• [EXERCISE DIRECTIONS] Word for word, restate the data that follows, omitting the images.

• [INFORMATION SUPPLIED]
- Opening Delimiter -

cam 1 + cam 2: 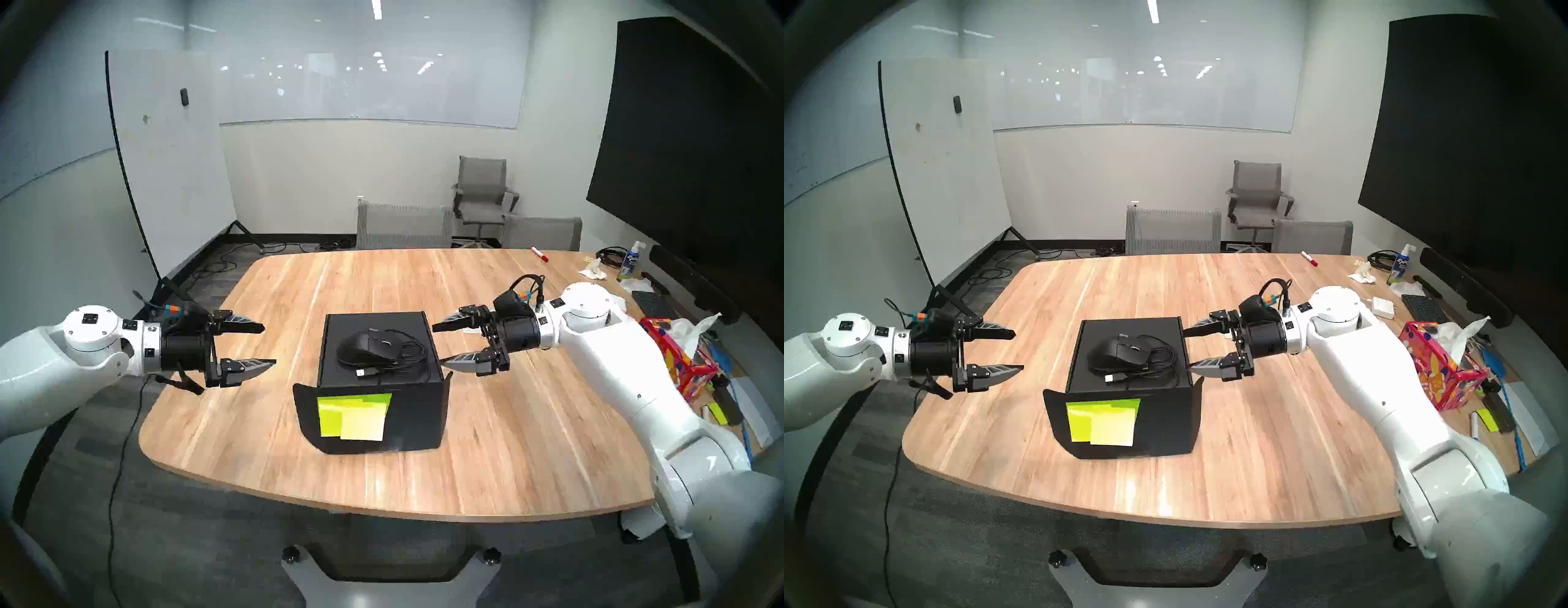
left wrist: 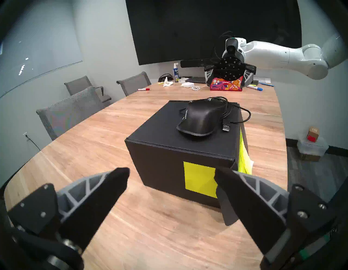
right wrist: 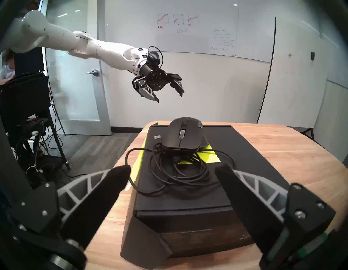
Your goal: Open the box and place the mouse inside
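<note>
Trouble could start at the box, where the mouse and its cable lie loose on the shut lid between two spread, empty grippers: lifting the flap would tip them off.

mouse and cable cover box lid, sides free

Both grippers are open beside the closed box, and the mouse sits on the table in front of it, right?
Not quite. The mouse lies on top of the closed box, cable coiled beside it; the head view shows this. Left gripper and right gripper are open.
</note>
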`<move>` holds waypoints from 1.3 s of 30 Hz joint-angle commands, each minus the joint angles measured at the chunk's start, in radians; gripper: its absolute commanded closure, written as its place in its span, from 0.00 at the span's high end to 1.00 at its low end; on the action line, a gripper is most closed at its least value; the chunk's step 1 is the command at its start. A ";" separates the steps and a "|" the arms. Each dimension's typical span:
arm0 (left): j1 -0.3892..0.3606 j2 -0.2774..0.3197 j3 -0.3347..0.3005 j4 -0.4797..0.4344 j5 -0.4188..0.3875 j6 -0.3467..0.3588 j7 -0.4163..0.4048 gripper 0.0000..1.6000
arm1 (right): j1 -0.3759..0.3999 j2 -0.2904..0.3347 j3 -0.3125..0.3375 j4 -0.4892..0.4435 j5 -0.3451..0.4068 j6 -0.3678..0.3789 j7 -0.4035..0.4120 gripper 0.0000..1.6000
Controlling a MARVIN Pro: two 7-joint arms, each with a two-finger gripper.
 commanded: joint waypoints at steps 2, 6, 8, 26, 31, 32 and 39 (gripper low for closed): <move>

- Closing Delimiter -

• [THE ANSWER]
cam 1 + cam 2: 
left wrist: 
right wrist: 
Your goal: Open the box and place the mouse inside
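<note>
Trouble could start at the box, where the mouse and its cable lie loose on the shut lid between two spread, empty grippers: lifting the flap would tip them off.

mouse and cable cover box lid, sides free

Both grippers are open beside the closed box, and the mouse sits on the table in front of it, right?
Not quite. The mouse lies on top of the closed box, cable coiled beside it; the head view shows this. Left gripper and right gripper are open.
</note>
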`<move>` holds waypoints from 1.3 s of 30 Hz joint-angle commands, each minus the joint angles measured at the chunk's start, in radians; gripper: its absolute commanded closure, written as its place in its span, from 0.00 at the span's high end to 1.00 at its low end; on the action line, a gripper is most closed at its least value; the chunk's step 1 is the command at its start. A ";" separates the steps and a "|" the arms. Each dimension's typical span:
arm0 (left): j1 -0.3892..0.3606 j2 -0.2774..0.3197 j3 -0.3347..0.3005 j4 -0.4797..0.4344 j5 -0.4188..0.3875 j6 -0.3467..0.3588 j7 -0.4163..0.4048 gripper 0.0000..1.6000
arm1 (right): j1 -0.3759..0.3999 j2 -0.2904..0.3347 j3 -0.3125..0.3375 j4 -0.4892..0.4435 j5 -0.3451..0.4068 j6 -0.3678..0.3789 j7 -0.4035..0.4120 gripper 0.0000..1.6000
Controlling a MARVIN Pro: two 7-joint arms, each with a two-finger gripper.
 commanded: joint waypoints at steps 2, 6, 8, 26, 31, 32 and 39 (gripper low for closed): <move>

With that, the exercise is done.